▶ COLLECTED DATA:

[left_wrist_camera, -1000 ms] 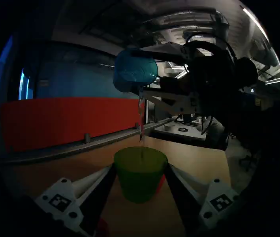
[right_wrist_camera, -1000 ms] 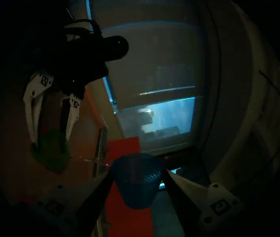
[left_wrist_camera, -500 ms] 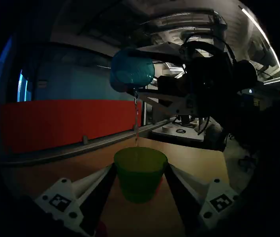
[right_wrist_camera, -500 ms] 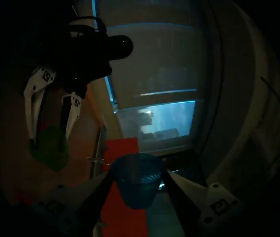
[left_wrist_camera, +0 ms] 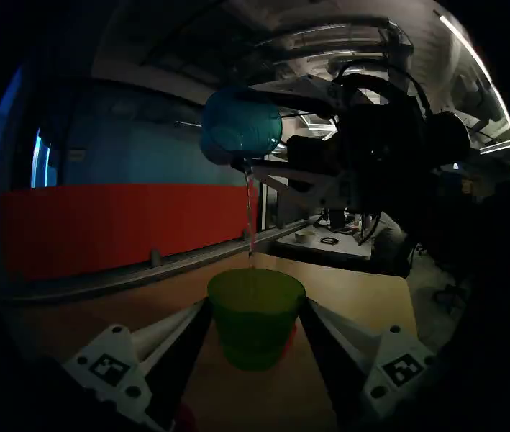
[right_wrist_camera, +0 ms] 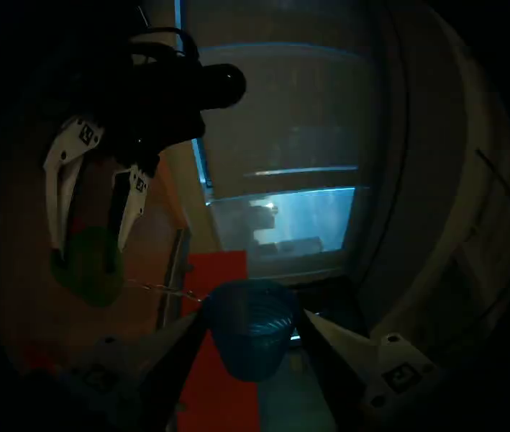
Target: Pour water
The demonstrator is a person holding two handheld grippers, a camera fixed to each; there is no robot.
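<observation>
Water: I see a thin stream of water (left_wrist_camera: pixel 249 216) falling from the tipped translucent blue plastic cup (left_wrist_camera: pixel 242 129) toward the mouth of the upright green plastic cup (left_wrist_camera: pixel 255 327) directly below | Right gripper (right_wrist_camera: pixel 252 320): both fingers clamped on the blue cup | Left gripper (left_wrist_camera: pixel 256 306): both fingers pressed against the green cup's sides | Surroundings: wooden tabletop (left_wrist_camera: pixel 355 288) beneath, red partition panel (left_wrist_camera: pixel 111 223) behind.

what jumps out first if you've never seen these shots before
A thin stream of water falls from the tilted blue cup, held high by the right gripper, into the green cup gripped by the left gripper low in the left gripper view. Behind them in the dim room, a bright red panel runs across the left side of that view.
</observation>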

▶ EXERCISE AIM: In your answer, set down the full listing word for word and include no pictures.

▶ ANSWER:
[left_wrist_camera, -1000 ms] 
[right_wrist_camera, -1000 ms] 
[left_wrist_camera, -500 ms] 
[right_wrist_camera, -500 ms] 
[left_wrist_camera, +0 ms] 
[right_wrist_camera, +0 ms] 
Target: Pour water
The demonstrator is a person holding two handheld grippers, a camera fixed to each; there is no robot.
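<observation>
Water: I see a thin stream of water (left_wrist_camera: pixel 249 216) falling from the tipped translucent blue plastic cup (left_wrist_camera: pixel 242 129) toward the mouth of the upright green plastic cup (left_wrist_camera: pixel 255 327) directly below | Right gripper (right_wrist_camera: pixel 252 320): both fingers clamped on the blue cup | Left gripper (left_wrist_camera: pixel 256 306): both fingers pressed against the green cup's sides | Surroundings: wooden tabletop (left_wrist_camera: pixel 355 288) beneath, red partition panel (left_wrist_camera: pixel 111 223) behind.

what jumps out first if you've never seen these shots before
A thin stream of water falls from the tilted blue cup, held high by the right gripper, into the green cup gripped by the left gripper low in the left gripper view. Behind them in the dim room, a bright red panel runs across the left side of that view.
</observation>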

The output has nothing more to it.